Parrol turned away, motioned with his head. She wasn’t sure what he intended but guessed he wanted to follow the edge of the shelf to a point on the right where a cluster of luminants rose high enough to let them drop into the lower section of the Rift without being detected by the guard riding the beam-gun. She nodded agreement, followed as Parrol wound his way through the thicket, moving parallel to the open slope.

As they approached the stand of tall growth, a curious thudding sensation reached Nile through the water, followed within seconds by another. She puzzled over that a moment, decided that beam-guns stationed on the far side of the harvesters had opened fire on some assailant. The gang probably had been at work here for a week or two; by now the area would be swarming both with cloakfish and with other predators gathered to feed on cloaks the guns had crippled or killed.

Predators such as that twenty-foot snake shape which came eeling up over the edge of the shelf a few yards away! It might have picked up their scent in the water, for it darted at her instantly, jaws yawning wide.

Nile wasn’t quite sure how it happened. She had pulled back slightly as the head struck past. Immediately afterwards, her legs were clamped about the slick, sinuous body, her arms locking her against it—

And her teeth were sunk into the thing! Not simply biting, but digging, slashing, cutting deeper through slimy hide that should have turned a knife, tearing the hide away and returning instantly to slice at unprotected flesh. The thicket of red luminants whirled about her, then open water; the section of snake body she gripped was knotting and twisting with monstrous strength. Bottom silt exploded in a dense cloud as they struck into it. For a moment, lifted high above her, she saw the thing’s head, great jaws snapping wildly, Parrol leeched to its neck.

Those were blurred, remote impressions. The only clear impressions were the savage hunger that blazed up in her as the creature drove at them and the horrified delight with which she was satisfying it in quickly gulped bites of salty flesh until—almost as suddenly as it had awakened—the hunger feeling was gone. It was like a fog clearing from her mind.

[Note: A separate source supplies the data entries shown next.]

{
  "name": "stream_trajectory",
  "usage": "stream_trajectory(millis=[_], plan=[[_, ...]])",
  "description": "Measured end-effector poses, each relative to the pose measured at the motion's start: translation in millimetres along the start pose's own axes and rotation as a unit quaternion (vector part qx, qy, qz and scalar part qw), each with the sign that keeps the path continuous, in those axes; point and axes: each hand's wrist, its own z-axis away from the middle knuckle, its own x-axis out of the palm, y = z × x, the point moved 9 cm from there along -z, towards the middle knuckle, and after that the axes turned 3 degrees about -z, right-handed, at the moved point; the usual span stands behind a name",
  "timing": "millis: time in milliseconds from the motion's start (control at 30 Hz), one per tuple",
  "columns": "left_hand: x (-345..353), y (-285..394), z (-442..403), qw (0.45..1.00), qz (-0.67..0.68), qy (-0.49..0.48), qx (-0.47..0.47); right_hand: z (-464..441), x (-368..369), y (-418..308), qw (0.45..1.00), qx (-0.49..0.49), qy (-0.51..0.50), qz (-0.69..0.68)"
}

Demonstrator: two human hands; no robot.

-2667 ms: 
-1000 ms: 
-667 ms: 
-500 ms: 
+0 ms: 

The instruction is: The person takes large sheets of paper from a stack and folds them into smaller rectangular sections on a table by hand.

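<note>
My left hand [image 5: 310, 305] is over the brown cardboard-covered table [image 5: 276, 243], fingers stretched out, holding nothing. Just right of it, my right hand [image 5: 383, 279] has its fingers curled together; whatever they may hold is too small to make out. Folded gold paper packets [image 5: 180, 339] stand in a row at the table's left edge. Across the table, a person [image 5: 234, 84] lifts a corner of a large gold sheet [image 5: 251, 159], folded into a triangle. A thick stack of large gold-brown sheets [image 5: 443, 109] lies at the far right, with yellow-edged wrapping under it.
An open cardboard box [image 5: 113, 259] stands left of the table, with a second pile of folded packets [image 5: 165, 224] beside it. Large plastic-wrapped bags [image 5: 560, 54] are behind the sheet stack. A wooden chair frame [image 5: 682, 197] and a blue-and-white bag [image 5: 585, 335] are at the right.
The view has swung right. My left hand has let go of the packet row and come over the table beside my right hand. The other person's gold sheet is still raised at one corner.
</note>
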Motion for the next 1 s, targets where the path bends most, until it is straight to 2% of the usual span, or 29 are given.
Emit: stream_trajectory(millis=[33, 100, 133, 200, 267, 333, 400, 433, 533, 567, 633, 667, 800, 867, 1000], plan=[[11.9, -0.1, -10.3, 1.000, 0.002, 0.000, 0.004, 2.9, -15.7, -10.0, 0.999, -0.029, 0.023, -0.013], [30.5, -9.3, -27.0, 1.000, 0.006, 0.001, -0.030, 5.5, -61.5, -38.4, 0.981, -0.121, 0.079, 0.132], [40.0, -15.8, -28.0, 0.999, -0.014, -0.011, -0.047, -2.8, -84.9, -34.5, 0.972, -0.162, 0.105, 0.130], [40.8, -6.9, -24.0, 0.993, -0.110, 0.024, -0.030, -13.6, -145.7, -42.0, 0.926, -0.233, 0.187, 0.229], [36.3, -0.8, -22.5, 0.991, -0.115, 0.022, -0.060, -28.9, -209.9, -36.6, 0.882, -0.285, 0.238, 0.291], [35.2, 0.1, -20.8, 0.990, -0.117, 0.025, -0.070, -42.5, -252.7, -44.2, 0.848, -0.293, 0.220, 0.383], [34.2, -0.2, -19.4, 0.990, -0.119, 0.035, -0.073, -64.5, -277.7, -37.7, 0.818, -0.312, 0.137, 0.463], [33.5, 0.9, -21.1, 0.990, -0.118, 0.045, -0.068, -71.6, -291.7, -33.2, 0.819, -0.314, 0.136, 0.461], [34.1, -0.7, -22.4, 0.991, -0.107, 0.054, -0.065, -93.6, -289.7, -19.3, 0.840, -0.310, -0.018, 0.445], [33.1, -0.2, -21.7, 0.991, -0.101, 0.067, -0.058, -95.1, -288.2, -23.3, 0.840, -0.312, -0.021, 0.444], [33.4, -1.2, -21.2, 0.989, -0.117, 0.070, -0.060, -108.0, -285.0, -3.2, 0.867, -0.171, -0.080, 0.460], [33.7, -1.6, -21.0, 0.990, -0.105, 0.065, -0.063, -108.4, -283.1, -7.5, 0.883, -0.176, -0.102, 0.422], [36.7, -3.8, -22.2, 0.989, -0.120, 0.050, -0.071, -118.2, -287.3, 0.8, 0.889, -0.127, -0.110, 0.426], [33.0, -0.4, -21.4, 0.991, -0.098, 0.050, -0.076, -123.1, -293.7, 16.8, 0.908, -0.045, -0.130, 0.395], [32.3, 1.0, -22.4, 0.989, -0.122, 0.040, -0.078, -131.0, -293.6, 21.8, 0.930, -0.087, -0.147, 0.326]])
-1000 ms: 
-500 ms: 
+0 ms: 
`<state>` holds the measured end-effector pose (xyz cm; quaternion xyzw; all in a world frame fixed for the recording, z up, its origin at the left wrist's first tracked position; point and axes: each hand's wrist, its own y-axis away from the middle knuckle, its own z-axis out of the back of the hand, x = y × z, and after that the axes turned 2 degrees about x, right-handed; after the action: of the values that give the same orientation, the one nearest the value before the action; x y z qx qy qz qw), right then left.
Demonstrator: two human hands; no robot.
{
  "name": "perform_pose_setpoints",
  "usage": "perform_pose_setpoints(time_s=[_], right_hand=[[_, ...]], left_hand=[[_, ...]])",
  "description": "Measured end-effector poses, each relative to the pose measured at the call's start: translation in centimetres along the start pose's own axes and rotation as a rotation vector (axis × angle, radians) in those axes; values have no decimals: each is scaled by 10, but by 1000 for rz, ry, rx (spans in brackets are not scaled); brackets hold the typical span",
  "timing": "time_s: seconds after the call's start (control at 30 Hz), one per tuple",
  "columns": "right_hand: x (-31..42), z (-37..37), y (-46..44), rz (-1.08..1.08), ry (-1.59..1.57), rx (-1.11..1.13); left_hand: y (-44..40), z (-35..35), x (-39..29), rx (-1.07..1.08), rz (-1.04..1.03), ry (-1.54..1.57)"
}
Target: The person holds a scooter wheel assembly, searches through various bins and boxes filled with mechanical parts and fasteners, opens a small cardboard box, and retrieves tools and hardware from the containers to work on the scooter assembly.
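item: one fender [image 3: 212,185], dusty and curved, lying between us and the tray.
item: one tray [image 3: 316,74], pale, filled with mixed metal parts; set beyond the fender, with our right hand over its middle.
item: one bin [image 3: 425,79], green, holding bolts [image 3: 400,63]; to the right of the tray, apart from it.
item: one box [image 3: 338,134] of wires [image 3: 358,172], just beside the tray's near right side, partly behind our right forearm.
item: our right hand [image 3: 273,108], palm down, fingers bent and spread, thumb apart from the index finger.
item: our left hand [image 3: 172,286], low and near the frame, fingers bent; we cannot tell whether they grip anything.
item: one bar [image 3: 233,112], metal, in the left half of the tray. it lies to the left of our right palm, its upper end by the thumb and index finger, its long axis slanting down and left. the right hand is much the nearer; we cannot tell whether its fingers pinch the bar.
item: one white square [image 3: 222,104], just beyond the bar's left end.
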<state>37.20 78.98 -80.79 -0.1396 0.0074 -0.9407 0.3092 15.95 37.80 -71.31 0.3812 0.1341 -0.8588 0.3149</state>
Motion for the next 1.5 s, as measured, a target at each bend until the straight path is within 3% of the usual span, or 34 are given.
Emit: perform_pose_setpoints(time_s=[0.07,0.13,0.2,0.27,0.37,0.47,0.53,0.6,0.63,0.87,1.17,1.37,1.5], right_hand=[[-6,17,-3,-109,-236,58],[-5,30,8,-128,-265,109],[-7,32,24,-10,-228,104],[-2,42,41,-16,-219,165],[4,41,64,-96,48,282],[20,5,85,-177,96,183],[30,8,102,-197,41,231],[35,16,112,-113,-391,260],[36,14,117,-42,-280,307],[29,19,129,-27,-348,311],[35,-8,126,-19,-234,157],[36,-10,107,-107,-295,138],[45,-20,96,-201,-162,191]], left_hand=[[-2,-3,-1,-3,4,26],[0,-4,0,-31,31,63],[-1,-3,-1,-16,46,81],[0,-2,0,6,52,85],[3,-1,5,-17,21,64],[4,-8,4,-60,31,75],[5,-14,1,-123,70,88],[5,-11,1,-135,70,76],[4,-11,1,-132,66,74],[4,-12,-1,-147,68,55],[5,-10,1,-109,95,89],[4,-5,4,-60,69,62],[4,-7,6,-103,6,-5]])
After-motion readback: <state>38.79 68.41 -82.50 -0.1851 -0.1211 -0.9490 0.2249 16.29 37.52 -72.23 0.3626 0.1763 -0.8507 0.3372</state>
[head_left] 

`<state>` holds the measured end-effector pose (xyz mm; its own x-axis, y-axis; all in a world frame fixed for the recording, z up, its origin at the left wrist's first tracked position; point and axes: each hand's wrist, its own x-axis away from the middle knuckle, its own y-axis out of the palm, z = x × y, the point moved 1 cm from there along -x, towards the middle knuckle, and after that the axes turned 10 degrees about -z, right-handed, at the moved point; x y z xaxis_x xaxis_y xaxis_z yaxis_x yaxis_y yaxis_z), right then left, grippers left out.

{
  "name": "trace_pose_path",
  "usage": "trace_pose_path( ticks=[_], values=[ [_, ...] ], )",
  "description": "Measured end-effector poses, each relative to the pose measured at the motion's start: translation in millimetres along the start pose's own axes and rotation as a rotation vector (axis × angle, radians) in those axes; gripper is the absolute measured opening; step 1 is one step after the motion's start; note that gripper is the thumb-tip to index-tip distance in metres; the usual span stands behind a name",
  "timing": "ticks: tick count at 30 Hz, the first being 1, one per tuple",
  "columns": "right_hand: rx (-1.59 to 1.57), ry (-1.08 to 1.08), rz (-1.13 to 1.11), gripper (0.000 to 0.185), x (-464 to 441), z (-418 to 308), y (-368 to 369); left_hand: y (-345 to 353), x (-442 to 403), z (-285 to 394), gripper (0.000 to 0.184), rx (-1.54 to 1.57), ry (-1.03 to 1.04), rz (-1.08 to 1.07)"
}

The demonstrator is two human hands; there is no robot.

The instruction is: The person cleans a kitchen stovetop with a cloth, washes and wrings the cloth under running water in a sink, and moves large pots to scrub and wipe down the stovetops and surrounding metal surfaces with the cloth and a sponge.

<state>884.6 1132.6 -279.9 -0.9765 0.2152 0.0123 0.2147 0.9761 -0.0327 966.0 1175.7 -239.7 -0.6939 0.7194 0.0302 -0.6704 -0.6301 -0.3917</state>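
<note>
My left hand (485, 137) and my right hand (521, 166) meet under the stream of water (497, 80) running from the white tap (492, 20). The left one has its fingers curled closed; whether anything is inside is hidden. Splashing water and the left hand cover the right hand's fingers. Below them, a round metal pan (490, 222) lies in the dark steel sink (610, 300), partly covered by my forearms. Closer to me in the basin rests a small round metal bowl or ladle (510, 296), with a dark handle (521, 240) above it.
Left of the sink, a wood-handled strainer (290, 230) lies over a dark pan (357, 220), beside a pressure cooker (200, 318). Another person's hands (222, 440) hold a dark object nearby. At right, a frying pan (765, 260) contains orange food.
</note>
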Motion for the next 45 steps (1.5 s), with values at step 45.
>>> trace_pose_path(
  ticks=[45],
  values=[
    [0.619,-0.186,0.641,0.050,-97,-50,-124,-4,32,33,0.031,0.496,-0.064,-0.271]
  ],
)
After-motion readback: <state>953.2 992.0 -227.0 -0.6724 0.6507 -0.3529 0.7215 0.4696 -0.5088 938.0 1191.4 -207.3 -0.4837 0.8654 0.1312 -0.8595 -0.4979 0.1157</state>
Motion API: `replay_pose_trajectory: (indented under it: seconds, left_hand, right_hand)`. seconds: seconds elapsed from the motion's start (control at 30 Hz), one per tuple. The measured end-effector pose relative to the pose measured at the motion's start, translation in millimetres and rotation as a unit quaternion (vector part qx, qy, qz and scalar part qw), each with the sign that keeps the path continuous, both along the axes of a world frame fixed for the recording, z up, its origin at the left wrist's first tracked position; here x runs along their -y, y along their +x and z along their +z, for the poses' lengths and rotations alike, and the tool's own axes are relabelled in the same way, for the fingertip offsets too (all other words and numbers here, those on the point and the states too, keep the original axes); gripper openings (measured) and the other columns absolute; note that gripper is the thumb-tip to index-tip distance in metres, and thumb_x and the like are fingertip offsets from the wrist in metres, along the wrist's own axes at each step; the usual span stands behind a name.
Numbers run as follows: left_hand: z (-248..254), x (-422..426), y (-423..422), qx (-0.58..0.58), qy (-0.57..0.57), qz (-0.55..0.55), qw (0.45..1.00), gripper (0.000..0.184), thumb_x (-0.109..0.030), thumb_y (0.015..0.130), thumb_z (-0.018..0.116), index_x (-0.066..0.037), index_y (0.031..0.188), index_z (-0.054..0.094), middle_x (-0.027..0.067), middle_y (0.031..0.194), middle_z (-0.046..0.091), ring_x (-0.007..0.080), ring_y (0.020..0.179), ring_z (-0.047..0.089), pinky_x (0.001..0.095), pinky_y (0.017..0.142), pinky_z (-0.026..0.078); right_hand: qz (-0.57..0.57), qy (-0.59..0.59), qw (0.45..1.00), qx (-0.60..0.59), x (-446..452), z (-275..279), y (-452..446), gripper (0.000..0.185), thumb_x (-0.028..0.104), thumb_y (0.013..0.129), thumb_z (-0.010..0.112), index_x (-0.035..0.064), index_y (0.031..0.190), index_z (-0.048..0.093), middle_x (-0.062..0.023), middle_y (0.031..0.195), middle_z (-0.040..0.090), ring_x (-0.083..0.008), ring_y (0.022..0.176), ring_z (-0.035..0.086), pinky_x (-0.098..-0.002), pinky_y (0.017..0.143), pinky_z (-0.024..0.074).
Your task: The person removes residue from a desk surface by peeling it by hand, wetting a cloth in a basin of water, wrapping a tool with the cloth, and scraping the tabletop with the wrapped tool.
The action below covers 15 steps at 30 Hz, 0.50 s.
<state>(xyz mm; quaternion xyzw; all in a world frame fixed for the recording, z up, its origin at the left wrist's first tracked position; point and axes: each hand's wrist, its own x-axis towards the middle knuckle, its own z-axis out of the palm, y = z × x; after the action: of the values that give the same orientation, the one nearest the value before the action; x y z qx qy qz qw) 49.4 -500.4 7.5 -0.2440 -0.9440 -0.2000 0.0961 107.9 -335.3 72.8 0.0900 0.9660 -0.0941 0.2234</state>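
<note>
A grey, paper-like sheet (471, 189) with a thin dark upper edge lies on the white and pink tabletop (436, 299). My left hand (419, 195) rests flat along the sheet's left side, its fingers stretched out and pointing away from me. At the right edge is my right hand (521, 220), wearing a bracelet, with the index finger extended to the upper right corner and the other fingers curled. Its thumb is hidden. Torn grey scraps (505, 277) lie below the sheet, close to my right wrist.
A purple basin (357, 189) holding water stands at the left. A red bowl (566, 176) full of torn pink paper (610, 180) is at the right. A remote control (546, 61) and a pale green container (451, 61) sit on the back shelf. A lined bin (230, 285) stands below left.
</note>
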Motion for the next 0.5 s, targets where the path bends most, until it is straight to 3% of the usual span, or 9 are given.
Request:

She pushed away from the snakelike thing. It was still writhing, but for all practical purposes it was dead. The big head flopped loosely, seemed half torn from the body. They appeared to have rolled into the tall stand of luminants in the lower section of the Rift for which she had thought Parrol was heading when the creature attacked. Parrol floated a few yards away, looking at her. Nile glanced up the length of the sea thing again and saw that he had been feeding, too. His response must have been as immediate and violent as hers—they’d had their guns within reach and made no attempt to use them!

She looked at the mangled beast and tried to feel disgust for what had happened. But there was no disgust. Her changed body had demanded nourishment, and meeting the demand had been a wholly agreeable experience. When the hunger surge rose again, she would feed it again.

Three or four generations of children in the shallows settlements, Parrol thought, must have had stories of Nandy-Cline’s sea hags recounted to them by their elders. In the version he had heard when very young, the sea hags were anthropomorphic ogres who lived in the depths of the ocean but came to the surface for the specific purpose of eating small boys who swam out farther than grownups thought they should go. The legend was supposed to have been created by the sledmen who had settled to live on the ocean world fifty or sixty years before the first Hub colonists arrived.